### [What to work on]
Which lines below mention "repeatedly"? Pick each one out.

(Records from a data source)
::::

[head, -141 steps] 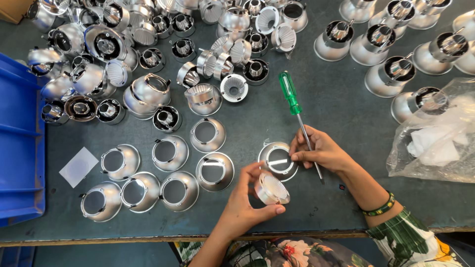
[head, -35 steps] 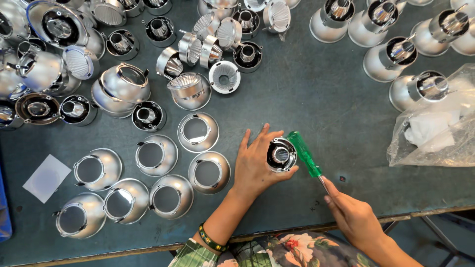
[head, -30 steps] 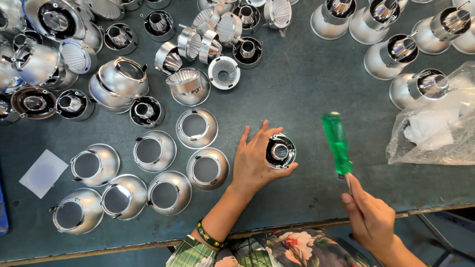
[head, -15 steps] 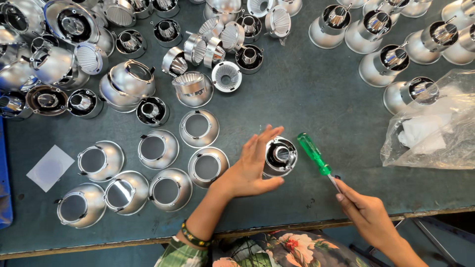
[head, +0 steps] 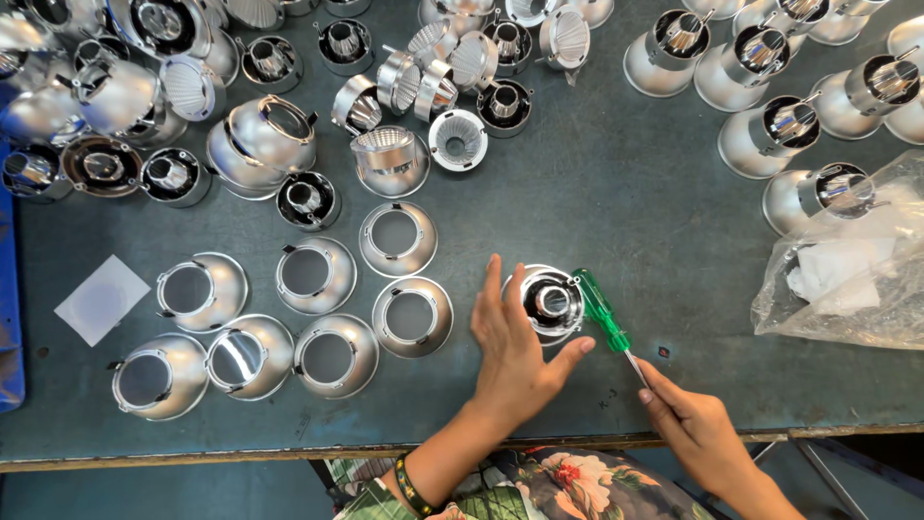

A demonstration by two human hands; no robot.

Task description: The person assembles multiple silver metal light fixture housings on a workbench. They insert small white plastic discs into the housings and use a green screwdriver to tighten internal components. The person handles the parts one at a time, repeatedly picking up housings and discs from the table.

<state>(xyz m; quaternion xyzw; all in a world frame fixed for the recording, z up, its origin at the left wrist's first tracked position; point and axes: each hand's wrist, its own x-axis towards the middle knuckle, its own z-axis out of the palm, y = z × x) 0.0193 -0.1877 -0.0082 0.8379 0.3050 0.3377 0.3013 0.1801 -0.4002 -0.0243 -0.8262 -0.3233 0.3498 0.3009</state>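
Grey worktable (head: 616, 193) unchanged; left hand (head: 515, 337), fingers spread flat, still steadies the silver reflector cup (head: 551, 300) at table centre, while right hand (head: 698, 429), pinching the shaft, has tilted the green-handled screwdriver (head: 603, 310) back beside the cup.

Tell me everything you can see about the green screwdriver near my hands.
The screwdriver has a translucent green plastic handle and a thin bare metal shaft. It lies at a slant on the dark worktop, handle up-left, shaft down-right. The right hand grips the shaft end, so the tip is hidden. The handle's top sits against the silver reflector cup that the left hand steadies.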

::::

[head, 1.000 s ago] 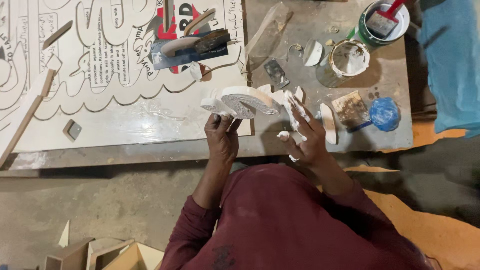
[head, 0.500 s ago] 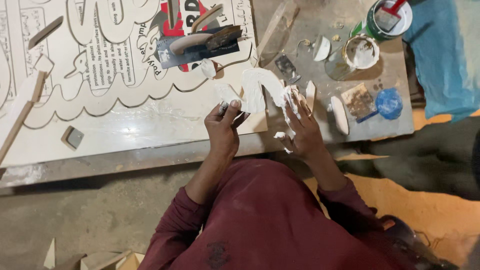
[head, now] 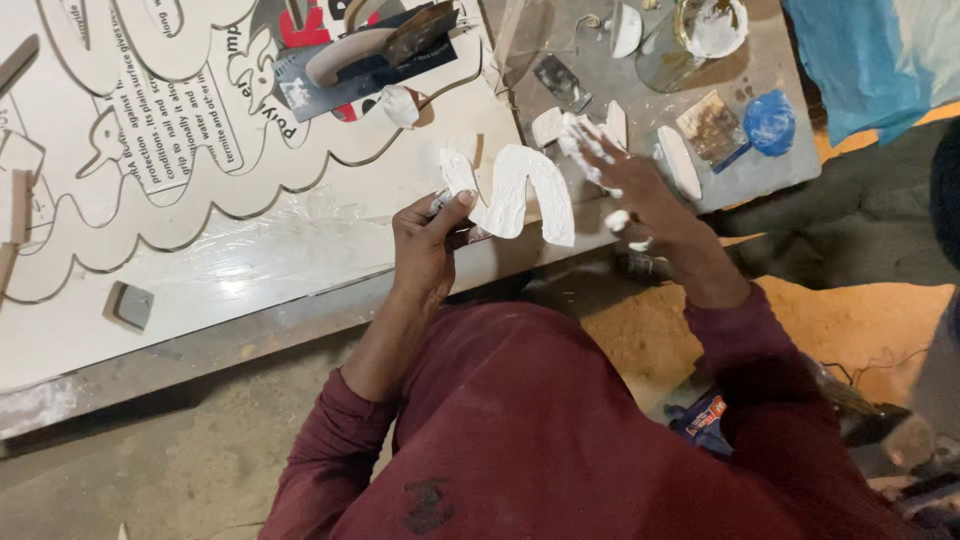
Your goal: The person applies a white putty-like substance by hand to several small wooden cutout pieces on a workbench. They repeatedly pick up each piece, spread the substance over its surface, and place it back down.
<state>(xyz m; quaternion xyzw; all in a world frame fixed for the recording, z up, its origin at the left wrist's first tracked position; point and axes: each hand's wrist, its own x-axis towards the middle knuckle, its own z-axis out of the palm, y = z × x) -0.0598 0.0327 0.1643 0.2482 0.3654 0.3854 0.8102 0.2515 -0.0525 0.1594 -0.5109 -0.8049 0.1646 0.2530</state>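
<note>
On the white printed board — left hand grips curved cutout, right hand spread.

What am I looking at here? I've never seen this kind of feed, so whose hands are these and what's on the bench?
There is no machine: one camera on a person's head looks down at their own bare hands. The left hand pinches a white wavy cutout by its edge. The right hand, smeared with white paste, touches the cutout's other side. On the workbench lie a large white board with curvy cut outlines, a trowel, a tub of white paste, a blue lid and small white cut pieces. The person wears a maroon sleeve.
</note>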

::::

### [Expected answer]
Task description: The person assembles multiple silver metal light fixture housings on a workbench. They insert small white plastic discs into the housings and use a green screwdriver to tighten internal components. The person handles the parts one at a time, repeatedly picking up housings and discs from the table.
Your goal: The person applies a white putty-like substance by hand to several small wooden cutout pieces on a workbench. They repeatedly pick up each piece, spread the substance over its surface, and place it back down.

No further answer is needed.